La construction du futur amphithéâtre à Québec et le retour de la LNH reposent sur l'association J'ai ma place et sa fondation du même nom, instigateurs du projet. Cette fondation compte recueillir 15 millions de dollars en dons pour financer la construction de cet édifice, qui sera exploité ensuite par une entreprise privée. Or, même si le fédéral a refusé de contribuer directement au projet, ce sont tous les contribuables canadiens qui mettront la main dans leur poche, puisque les dons sont déductibles des revenus aux fins de l'impôt.

J'ai ma place est enregistrée auprès du fédéral comme fondation publique depuis le 15 octobre 2009. «Absurde et complètement aberrant!», commente Denis de Belleval, ancien ministre péquiste et ex-DG de la Ville de Québec, qui vient de présenter une requête afin de contester la légalité de l'entente signée entre Quebecor et la Ville de Québec.

«C'est une chose qui vient aggraver le cas de l'ensemble. Les contribuables vont payer jusqu'à trois fois le Colisée, note le député de Québec solidaire, Amir Khadir. Une fois à cause de la subvention du gouvernement Charest, une fois pour les crédits d'impôt de J'ai ma place et une fois encore, s'ils habitent Québec, pour les 187 millions de M. Labeaume.»

Mario Bédard, président de J'ai ma place, explique qu'il s'est inspiré de ce qui se fait dans le cas des musées et des hôpitaux, auxquels la population fournit un «apport moral et financier» par le truchement d'une fondation. «Financer le Colisée, c'est la même chose que financer le Musée des beaux-arts, dit-il. Et moi, j'aime mieux aller voir un show de U2 qu'une exposition de Riopelle. Faites un sondage à Québec et vous verrez.»

«Rien de communautaire»

Cette fondation publique s'est appuyée sur le critère du «bénéfice à la communauté et autre» (par exemple, «prévenir et soulager la maladie et le handicap» ou «offrir certaines commodités publiques pour le bienfait de la communauté») pour obtenir son statut d'organisme de bienfaisance, explique-t-on à Revenu Canada.

Pourtant, selon la proposition de Quebecor, le conglomérat médiatique ne s'engage, si une équipe de la LNH y élit domicile, à «rendre l'amphithéâtre disponible à des événements bénéficiant à la communauté» que pour un «maximum de 30 jours par an», et encore, «sous réserve des disponibilités».

«C'est un équipement qui n'a rien de communautaire au moins 11 mois sur 12, conclut Denis de Belleval. Si l'on ajoute le fait que Quebecor ne paiera pas d'impôt foncier, pourquoi accorder un traitement fiscal favorable à une entreprise commerciale?»

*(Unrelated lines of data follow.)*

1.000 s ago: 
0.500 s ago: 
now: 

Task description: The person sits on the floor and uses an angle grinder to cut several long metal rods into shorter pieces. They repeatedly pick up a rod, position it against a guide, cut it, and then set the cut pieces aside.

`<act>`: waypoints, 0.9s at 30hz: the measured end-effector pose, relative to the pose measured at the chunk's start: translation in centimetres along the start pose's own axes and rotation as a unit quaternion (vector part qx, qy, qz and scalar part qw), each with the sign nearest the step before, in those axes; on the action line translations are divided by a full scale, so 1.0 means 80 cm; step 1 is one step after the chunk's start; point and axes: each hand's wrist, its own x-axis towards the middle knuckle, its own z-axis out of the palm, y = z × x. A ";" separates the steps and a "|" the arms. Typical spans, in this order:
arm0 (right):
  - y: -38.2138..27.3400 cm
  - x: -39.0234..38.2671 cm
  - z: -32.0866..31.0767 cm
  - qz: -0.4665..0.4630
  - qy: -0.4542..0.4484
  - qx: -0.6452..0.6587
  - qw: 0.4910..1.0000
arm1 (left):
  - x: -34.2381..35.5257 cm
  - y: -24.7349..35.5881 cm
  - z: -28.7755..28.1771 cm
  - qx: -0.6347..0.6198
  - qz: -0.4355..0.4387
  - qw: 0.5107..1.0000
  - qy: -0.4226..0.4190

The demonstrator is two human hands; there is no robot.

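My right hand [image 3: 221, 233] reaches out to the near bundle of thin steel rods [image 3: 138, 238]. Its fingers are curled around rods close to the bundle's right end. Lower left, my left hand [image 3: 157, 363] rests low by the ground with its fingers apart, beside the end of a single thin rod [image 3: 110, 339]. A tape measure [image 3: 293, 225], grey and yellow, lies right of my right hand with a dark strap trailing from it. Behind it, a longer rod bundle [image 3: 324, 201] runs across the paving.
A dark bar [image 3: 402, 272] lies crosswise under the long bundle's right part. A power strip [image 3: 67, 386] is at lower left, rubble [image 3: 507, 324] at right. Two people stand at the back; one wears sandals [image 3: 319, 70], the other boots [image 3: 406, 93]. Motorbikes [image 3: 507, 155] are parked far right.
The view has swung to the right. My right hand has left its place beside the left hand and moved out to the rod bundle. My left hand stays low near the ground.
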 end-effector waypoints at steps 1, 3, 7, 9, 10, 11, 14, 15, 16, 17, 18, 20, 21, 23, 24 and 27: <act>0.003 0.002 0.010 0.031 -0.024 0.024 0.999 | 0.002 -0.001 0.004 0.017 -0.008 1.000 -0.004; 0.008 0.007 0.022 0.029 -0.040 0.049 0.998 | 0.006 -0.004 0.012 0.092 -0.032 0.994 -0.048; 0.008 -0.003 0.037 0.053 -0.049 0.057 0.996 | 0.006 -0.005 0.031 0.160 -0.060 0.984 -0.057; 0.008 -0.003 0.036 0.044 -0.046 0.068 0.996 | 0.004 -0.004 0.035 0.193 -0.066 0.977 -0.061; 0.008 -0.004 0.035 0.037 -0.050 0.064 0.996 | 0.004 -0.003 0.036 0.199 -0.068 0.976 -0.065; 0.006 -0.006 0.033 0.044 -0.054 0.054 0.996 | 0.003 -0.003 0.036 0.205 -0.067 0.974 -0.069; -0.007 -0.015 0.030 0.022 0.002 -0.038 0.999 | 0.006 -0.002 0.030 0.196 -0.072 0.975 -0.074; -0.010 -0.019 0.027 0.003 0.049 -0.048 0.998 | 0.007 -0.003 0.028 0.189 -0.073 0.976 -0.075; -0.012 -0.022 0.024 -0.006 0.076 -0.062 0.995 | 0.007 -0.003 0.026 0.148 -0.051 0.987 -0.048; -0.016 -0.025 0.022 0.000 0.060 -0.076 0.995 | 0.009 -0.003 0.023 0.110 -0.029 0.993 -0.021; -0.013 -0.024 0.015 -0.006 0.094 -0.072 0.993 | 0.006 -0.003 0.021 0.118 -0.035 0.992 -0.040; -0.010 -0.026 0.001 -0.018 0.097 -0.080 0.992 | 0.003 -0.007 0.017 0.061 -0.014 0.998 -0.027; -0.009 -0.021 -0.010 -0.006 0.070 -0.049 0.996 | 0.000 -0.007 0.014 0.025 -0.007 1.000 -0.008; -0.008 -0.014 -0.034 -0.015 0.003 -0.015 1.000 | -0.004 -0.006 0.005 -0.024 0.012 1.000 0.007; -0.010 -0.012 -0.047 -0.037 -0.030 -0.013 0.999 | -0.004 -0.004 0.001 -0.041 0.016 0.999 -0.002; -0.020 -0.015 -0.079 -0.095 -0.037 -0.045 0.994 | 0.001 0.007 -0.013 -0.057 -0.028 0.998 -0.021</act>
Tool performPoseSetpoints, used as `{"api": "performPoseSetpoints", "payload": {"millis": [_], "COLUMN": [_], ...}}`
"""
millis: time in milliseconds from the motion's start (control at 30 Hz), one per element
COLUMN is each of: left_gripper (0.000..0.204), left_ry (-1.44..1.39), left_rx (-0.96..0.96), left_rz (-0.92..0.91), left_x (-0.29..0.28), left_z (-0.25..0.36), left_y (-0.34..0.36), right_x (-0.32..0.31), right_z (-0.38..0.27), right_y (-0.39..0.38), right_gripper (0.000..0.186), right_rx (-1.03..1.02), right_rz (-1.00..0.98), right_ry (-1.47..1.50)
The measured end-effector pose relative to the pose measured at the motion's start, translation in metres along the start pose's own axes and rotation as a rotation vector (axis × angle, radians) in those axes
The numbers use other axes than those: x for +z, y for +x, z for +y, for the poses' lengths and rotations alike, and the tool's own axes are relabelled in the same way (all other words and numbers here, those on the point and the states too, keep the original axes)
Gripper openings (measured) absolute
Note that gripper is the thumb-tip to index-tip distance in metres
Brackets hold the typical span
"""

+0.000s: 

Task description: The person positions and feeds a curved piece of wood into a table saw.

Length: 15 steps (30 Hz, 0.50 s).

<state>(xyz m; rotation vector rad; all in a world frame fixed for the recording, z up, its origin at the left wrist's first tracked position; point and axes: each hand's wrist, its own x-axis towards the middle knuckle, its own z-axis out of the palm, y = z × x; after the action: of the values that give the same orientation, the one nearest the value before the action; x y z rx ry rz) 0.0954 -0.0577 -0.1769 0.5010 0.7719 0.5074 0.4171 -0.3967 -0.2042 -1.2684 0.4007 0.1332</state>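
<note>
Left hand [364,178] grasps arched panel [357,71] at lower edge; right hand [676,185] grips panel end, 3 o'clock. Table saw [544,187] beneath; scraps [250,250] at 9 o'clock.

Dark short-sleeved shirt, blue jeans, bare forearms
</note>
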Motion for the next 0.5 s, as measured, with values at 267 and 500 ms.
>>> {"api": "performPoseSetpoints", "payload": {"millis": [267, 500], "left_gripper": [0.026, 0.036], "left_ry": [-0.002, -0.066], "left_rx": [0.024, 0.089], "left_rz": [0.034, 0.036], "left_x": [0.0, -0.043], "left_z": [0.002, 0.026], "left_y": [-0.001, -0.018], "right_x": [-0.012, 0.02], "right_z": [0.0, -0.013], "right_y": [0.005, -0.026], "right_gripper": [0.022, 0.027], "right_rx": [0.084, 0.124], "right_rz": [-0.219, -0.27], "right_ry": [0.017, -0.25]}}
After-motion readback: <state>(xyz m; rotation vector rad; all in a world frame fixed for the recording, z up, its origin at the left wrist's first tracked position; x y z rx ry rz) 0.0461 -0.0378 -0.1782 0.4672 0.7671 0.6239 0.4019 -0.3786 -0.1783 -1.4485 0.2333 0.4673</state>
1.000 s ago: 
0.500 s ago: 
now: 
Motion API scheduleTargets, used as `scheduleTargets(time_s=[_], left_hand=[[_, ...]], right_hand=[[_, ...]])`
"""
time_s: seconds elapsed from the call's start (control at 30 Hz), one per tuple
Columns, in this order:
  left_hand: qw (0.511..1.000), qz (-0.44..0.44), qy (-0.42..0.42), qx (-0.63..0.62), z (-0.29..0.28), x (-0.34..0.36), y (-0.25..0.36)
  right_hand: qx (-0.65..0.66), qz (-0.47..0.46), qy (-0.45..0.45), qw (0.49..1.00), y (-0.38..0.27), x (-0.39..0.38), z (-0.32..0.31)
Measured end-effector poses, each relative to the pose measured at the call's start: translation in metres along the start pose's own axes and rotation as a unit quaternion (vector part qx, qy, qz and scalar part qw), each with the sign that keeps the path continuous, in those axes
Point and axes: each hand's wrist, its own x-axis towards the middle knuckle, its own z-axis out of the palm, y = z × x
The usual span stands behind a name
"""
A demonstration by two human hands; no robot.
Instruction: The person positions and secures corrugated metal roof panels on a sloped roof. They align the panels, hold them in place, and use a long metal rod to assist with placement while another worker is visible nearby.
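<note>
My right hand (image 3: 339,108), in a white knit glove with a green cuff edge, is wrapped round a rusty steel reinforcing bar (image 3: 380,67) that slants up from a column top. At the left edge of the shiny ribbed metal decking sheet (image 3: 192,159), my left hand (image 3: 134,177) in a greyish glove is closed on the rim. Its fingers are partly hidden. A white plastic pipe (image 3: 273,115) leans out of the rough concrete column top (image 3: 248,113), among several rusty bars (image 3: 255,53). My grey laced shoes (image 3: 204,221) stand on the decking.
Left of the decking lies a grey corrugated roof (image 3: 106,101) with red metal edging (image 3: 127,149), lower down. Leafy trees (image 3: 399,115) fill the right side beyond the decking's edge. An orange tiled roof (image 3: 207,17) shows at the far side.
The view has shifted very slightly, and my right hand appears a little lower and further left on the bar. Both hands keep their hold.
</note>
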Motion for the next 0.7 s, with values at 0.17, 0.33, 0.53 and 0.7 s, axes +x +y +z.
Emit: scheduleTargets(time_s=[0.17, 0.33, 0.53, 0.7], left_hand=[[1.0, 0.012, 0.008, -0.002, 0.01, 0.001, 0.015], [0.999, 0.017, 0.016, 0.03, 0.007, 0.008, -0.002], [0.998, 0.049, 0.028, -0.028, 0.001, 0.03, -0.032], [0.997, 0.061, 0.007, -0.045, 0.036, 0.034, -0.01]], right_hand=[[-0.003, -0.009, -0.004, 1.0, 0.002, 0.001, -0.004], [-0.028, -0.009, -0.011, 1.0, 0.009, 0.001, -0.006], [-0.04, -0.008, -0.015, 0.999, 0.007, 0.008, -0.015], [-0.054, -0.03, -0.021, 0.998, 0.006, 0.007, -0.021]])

«C'est un bien qui va appartenir à la Ville, donc à la communauté, réplique Mario Bédard. Tous les contribuables vont pouvoir l'utiliser.»

«D'un point de vue éthique, c'est très douteux, et cela renforce l'aspect inacceptable du projet», estime Amir Khadir. Celui-ci constate aussi avec indignation le nombre de «petits organismes de bienfaisance réelle oeuvrant auprès de la communauté qui se battent en vain depuis des années pour obtenir le statut d'organisme de charité et qui ne réussissent pas».

Un des autres critères pour se qualifier comme organisme de bienfaisance est l'intérêt public. «Un organisme qui souhaite limiter ses bénéficiaires de manière déraisonnable, ou encore offrir un avantage déraisonnable à un groupe ou à un particulier ne sera pas admissible à l'obtention d'un enregistrement», prévient Revenu Canada sur son site.

Le coût de la construction de l'amphithéâtre est estimé à environ 400 millions de dollars. La Ville de Québec s'est engagée à verser environ 187 millions, et le gouvernement provincial, 50% du coût total jusqu'à concurrence de 200 millions. J'ai ma place reversera entre 13 et 40 millions à la Ville de Québec. Cette somme proviendra soit de l'achat de sièges ou de places dans les loges (25 millions), soit de dons à la fondation (15 millions). En plus d'obtenir un reçu pour don de charité, chaque donateur à la fondation J'ai ma place aura son nom gravé dans le verre de l'enveloppe du futur Colisée.

En date du 1er juin, la fondation a recueilli la somme de 540 425$, dont 250 000$ de Desjardins.